Could you copy each line of the listing below that has the word "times"?

*** Opening EXERCISE INPUT ***

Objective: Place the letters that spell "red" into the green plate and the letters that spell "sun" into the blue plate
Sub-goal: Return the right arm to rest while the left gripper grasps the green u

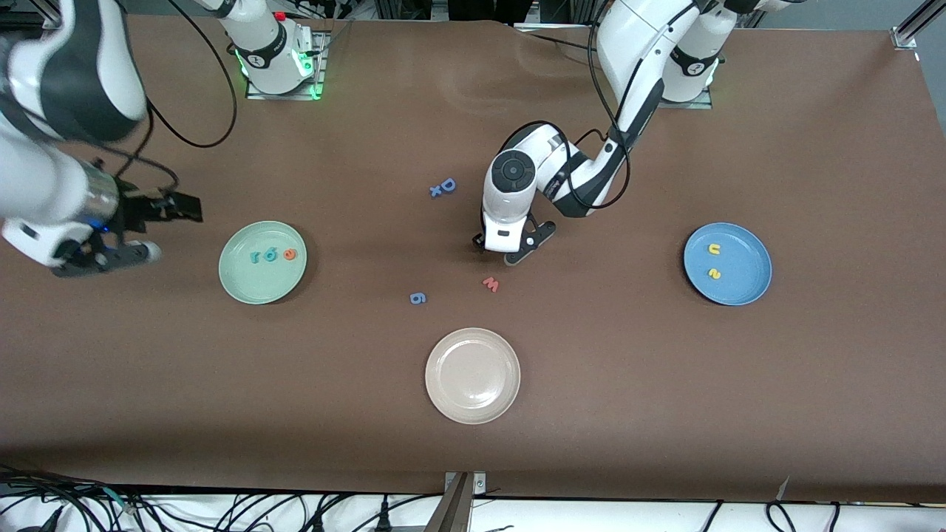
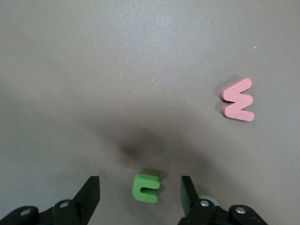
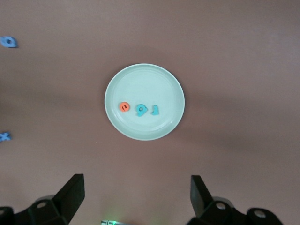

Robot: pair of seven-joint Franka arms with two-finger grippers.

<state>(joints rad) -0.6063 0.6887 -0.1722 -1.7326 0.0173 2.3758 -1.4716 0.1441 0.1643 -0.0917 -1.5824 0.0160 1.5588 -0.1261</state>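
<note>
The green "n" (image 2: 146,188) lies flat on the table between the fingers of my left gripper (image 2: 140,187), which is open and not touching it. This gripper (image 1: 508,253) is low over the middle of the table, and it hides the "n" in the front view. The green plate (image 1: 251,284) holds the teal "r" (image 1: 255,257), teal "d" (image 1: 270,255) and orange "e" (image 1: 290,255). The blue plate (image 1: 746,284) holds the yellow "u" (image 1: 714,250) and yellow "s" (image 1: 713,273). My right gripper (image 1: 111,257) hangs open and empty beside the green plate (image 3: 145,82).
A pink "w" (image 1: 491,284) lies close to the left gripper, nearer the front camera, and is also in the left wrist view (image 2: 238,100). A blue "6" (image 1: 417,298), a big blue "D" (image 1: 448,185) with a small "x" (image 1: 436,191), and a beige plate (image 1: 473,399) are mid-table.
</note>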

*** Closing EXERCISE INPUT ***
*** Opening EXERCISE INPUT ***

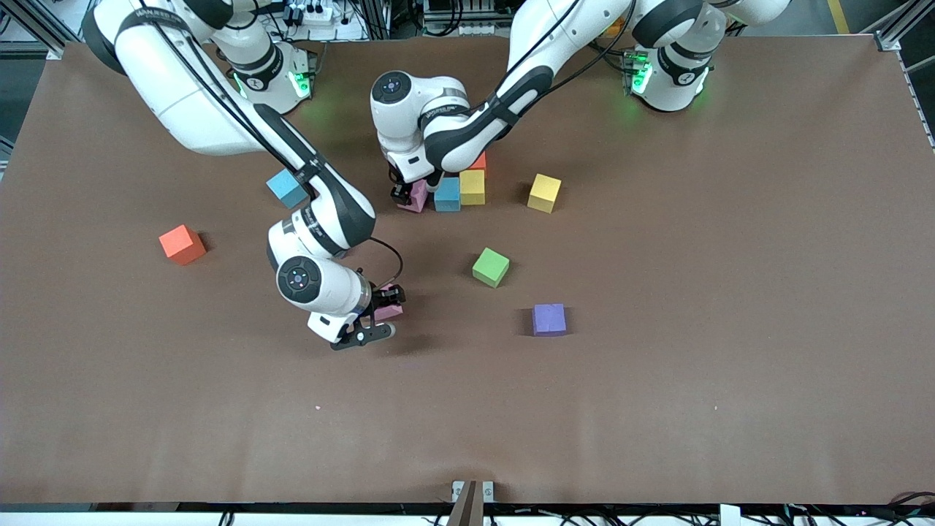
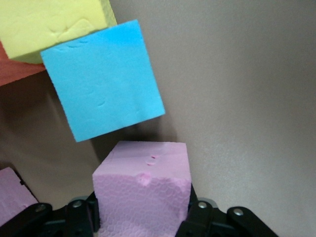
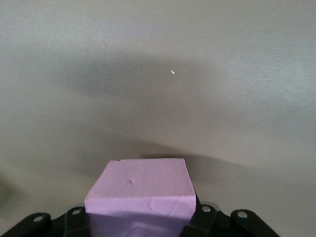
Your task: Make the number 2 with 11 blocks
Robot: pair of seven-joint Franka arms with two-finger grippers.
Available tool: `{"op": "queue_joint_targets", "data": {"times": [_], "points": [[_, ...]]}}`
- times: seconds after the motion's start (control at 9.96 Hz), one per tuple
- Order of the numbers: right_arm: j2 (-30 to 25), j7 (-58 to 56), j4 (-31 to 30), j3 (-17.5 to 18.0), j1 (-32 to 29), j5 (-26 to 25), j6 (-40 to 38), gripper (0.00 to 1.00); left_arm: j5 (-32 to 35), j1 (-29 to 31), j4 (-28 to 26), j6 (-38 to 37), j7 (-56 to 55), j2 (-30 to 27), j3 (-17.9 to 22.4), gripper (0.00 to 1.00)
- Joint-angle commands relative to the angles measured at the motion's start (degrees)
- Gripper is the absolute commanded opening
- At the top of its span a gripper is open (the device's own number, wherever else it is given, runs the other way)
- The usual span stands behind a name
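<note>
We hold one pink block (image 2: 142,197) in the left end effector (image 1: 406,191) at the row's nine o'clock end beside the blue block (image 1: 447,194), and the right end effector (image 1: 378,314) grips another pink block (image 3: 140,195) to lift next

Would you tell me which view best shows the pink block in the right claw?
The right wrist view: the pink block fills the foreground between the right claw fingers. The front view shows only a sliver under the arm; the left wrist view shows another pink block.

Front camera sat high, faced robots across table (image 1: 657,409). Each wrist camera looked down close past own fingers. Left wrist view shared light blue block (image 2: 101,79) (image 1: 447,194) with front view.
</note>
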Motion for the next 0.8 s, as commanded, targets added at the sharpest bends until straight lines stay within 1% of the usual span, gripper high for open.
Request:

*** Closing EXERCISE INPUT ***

[RESPONSE FOR THIS EXERCISE]
Available tool: `{"op": "queue_joint_targets", "data": {"times": [_], "points": [[_, ...]]}}`
- times: seconds after the motion's start (control at 9.96 Hz), one per tuple

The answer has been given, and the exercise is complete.